Around half of 14- and 15- year old New Zealanders have carried out at least one behaviour during the past year to discourage smoking, most often by telling their peers that smoking is bad for their health; to stop smoking; that they do not like smoking; and that smoking is a waste of money. By contrast, fewer than one in ten 14- and 15- year olds did something to encourage smoking among their peers, most typically by giving them a cigarette or offering to share a cigarette.
The study’s lead researcher, Dr Louise Marsh, says the Tobacco industry often uses the argument that smoking among young people is due to peer pressure. She says: “Our findings suggest that there is considerable promotion of non-smoking in the opposite direction.”

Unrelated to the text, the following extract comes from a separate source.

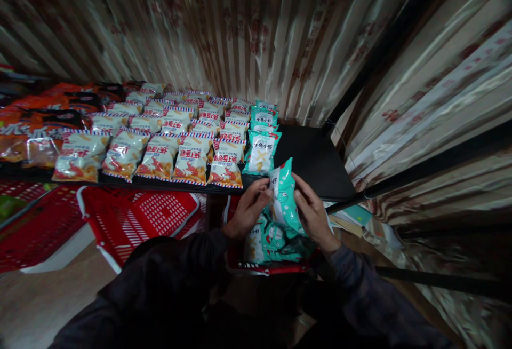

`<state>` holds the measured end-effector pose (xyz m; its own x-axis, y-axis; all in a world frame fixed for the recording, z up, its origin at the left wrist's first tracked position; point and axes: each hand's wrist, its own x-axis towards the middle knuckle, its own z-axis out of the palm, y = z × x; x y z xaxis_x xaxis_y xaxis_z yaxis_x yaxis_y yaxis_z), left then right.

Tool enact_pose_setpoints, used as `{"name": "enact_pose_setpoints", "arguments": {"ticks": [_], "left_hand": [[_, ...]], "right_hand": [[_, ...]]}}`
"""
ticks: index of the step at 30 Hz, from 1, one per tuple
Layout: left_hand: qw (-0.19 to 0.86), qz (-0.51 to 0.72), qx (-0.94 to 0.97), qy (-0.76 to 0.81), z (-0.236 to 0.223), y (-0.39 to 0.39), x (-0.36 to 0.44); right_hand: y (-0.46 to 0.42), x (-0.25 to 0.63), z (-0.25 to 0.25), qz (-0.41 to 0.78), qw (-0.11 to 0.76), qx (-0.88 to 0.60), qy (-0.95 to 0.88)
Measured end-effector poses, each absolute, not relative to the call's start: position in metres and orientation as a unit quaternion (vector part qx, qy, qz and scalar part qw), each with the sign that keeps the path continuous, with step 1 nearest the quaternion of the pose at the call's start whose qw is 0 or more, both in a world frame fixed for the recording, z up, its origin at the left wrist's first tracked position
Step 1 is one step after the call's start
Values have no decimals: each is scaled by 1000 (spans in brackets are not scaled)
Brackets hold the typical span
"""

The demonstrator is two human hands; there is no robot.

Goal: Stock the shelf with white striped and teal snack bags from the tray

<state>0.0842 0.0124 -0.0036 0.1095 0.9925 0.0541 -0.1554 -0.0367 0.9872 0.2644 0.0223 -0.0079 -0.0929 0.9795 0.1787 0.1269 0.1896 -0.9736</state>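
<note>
Both hands hold one teal snack bag (283, 191) upright, just above a red basket (264, 269) that contains more teal bags (276, 239). My left hand (248, 209) grips the bag's left edge, fingers curled around it. On the bag's right edge, my right hand (312, 213) closes with the thumb on its front. Directly beyond the held bag, a row of the same teal bags (262, 149) lies on the black shelf (316, 162).
White-and-orange snack bags (160, 143) fill the shelf's middle in several rows, orange-red packs (36, 125) the left end. An upturned red basket (140, 215) and another red basket (32, 221) sit below left. Striped foil curtain hangs behind and right; black rails (432, 170) cross the right.
</note>
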Motion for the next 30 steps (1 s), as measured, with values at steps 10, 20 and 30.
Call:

Australian and New Zealand Journal of Public Health: New Zealand adolescents’ discouragement of smoking among their peers
Source: Medical Xpress, 28 July 2017
Germany: Study reveals tobacco smoke can impair the brain’s ability to suppress fear
Smoking may leave people more vulnerable to suffering from phobias and other types of chronic fear like post-traumatic stress disorder, according to new research.
Scientists at the University Medical Centre in Hamburg-Eppendorf have found that tobacco smoke can impair the brain’s ability to repress fear-related memories, leaving smokers less able to deal with fear and anxiety after a traumatic event.
It could have serious implications for people in jobs where they are most at risk of developing PTSD, such as in the armed forces. Around 33 percent of soldiers are thought to smoke.